Olivier colored slightly, surprised by the question. He instinctively and furtively scanned the room, making sure they weren’t overheard.
“I thought it was a good investment. I’d saved some money from my job, and business here was good.”
“Must have been. You paid almost three-quarters of a million dollars.”
“I bet it’s worth a million today.”
“Could be. But you paid cash. Was business all that good?”
Olivier shot a look around but no one could hear them. Still he lowered his voice.
“The bistro and B and B are doing very well, for now anyway, but it’s the antiques end that’s been the surprise.”
“How so?”
“Lots of interest in Quebec pine, and lots of great finds.”
Gamache nodded. “We spoke to the Poiriers this afternoon.”
Olivier’s face hardened. “Look, what they say just isn’t true. I didn’t screw their mother. She wanted to sell. Was desperate to sell.”
“I know. We spoke to her too. And the Mundins. The furniture must have been in very bad shape.”
Olivier relaxed a little.
“It was. Years sitting in damp, freezing barns and the attic. Had to chase the mice out. Some were warped almost beyond repair. Enough to make you weep.”
“Madame Poirier says you came by her home later with a new bed. That was kind.”
Olivier dropped his eyes. “Yeah, well, I wanted to thank her.”
Conscience, thought Gamache. This man had a huge and terrible conscience riding herd on a huge and terrible greed.
“You said the bistro and B and B were doing well, for now. What did you mean?”
Olivier looked out the window for a moment, then back at Gamache.
“Hi ho, dinner everyone,” sang Ruth.
“What should we do?” Clara whispered to Myrna. “Can we run for it?”
“Too late. Either Ruth or the duck would get us for sure.
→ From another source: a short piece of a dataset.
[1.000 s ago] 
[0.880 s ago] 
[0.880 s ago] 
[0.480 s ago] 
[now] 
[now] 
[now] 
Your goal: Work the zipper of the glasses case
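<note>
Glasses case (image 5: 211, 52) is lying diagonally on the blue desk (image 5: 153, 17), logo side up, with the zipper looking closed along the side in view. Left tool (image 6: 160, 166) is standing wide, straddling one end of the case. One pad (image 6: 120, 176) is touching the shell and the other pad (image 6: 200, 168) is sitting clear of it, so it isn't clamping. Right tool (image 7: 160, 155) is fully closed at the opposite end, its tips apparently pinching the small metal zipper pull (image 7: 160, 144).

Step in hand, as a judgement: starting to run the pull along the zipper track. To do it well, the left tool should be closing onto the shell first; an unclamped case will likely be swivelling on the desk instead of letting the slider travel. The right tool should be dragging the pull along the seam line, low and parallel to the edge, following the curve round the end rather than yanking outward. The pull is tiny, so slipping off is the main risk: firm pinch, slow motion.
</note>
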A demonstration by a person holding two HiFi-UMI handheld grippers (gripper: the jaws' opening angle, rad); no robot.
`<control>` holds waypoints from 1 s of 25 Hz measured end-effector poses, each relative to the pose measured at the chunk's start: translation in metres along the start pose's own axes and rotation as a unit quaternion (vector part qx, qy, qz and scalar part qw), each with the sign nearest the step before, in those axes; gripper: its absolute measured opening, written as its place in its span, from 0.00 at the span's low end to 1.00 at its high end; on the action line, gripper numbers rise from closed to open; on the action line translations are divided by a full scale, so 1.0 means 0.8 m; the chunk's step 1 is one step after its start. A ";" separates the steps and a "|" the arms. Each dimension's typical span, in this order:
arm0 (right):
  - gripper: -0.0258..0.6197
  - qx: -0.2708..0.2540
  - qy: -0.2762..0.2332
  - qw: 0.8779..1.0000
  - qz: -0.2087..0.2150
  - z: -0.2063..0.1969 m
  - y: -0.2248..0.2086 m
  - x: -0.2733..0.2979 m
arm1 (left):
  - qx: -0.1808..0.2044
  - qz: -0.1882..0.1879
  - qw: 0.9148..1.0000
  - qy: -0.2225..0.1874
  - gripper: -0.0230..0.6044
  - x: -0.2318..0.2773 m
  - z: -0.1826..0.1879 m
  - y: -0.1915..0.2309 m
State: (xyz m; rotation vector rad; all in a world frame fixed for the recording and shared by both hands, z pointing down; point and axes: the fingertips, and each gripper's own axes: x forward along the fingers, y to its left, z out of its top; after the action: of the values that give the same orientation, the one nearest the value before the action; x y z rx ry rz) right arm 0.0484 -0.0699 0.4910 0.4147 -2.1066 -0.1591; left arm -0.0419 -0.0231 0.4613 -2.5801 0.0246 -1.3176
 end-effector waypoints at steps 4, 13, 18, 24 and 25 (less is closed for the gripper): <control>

The only thing to do is hunker down and pray for daylight. If the worst happens, play dead.”
Gamache and Olivier rose, the last in for dinner.
“I suppose you know what they’re doing up at the old Hadley house?” When Gamache didn’t answer Olivier continued. “They’ve almost completely gutted the place and are turning it into an inn and spa. Ten massage rooms, meditation and yoga classes. They’ll do a day spa and corporate retreats. People’ll be crawling all over the place, and us. It’ll ruin Three Pines.”
“Three Pines?”
“All right,” snapped Olivier. “The bistro and the B and B.”
They joined the others in the kitchen and sat at Ruth’s white plastic garden table.
“Incoming,” warned Gabri as Ruth put a bowl in front of each of them.
Gamache looked at the contents of his bowl. He could make out canned peaches, bacon, cheese and Gummi Bears.
“They’re all the things I love,” said Ruth, smiling. Rosa was sitting next to her on a nest of towels, her beak thrust under the sleeve of her dress.
“Scotch?” Ruth asked.
“Please.” Six glasses were thrust forward and Ruth poured each a Scotch, into their dinners.
About three centuries and many lifetimes later they left, staggering into the quiet, cool night.
“Toodle-oo,” waved Ruth. But Gamache was heartened to hear, just as the door closed: “Fuckers.”